Don’t use scanners. If you think your code should search for what method to call using a code scanner (e.g. reflection for Java) at runtime based on data contained in an input string, I would tempt you to reconsider. Wouldn’t a simple switch statement do? If you do not actually need them, scanners can be off the list. Even if you do need them, there might be other options.
Pay attention to error cases. Think about how errors/exceptions may be thrown and in which combination in your code, and what the resulting flows are. Try to keep exception handling as simple, consistent and regular as possible through your code. Poking around for error messages is a method used by attackers to gain information about the inner workings of a program, and errors themselves can also be used for exploits.

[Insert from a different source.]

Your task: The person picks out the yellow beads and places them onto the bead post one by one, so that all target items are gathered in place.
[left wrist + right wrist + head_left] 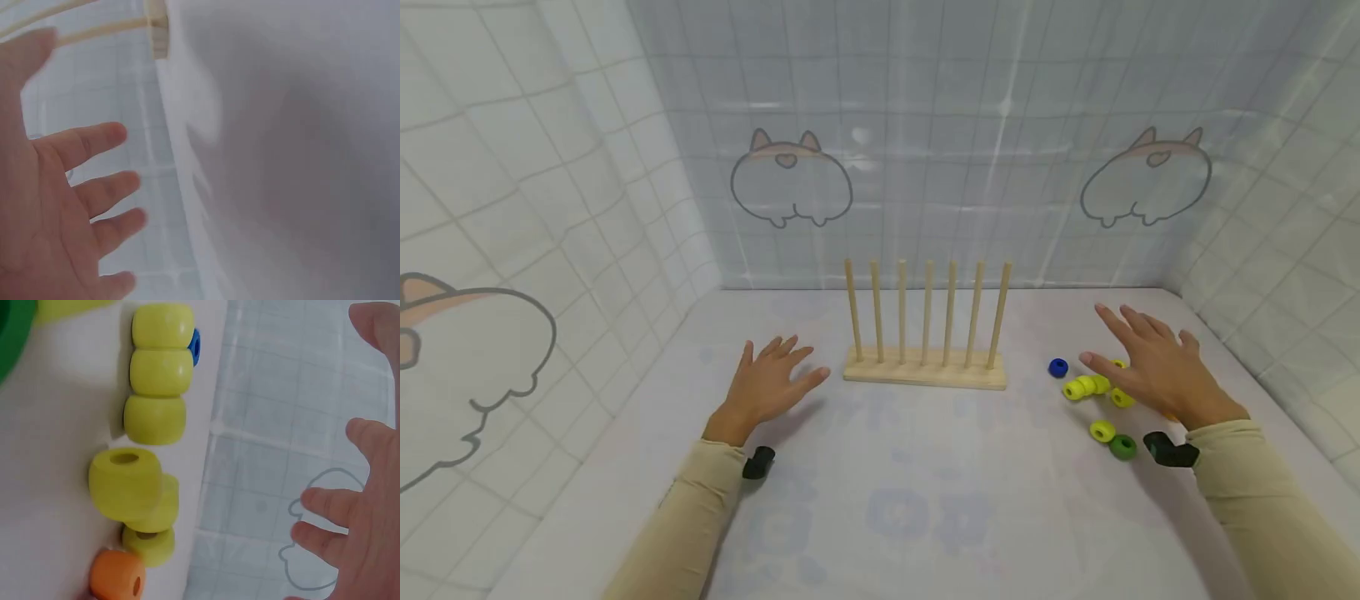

Mind what you are returning in a response. Make sure a response doesn’t give any information about the internal state or operation of the software to the outside world. This is also true for any error messages. Restrict the returned data to only what is necessary for the client to resume the process.
Add detailed, meaningful logging. If something goes the wrong way, it will only be you and your logs. Design your logs so that you can trace a story/transaction/process/whatnot from beginning to end. Add too much detail, and your log database will drown in it. Add too less, and you won’t even know what happened, or if it happened. Not fun.
12. Have a rescue plan.
How long would it take to restore it all back from code repositories & cold backups from scratch, if all of your systems were compromised? What if only some of it is breached? What would be your detailed plan of action, from beginning to end? Laying out these plans early can be very helpful if an event occurs, and at best, help you to discover the weaknesses of your system that you didn’t realize before.
13. Keep an eye on the news.
Keeping an eye on blogs and articles about security, and vulnerability databases such as CVE can help you become aware if your system/software has an already known vulnerability so that you can patch/update your systems before they may be detected and exploited. Vulnerability monitoring solutions are readily available for automating this task.
14. Solve problems as you see them.
Postponing a fix for a security issue is extremely risky, and its costs can far outweigh any benefit it can provide. Yet it is a mistake often made. So once a security vulnerability is detected, it should be fixed immediately, once and for all, before adding new features. Postponing the fix, and hoping no one will find out about the vulnerability is a very important and common mistake that is made about software security, with bad consequences.
Software security vulnerabilities are real threats, and keeping a system secure is a hard task. But on the bright side, it is possible to secure a system in a way that we force the attacker to find an entirely new and unknown way of attacking it. We can do that by not repeating mistakes that are made before.
This is possible through following security best practices on all layers of our system, and importantly, allocating necessary resources for maintaining software security in our project, and doing the right prioritization.
After recognizing these threats, one might think that as the next logical step, not to repeat past mistakes, we should not change existing infrastructure, systems or frameworks, or we should not develop new ones; just to avoid security risks.
I think, on the contrary, the new tools can be more secure, simple and elegant than before, and they should be created. The important thing is while we create them, we should not forget the lessons learned from the past, and make our decisions in an informed, rational way.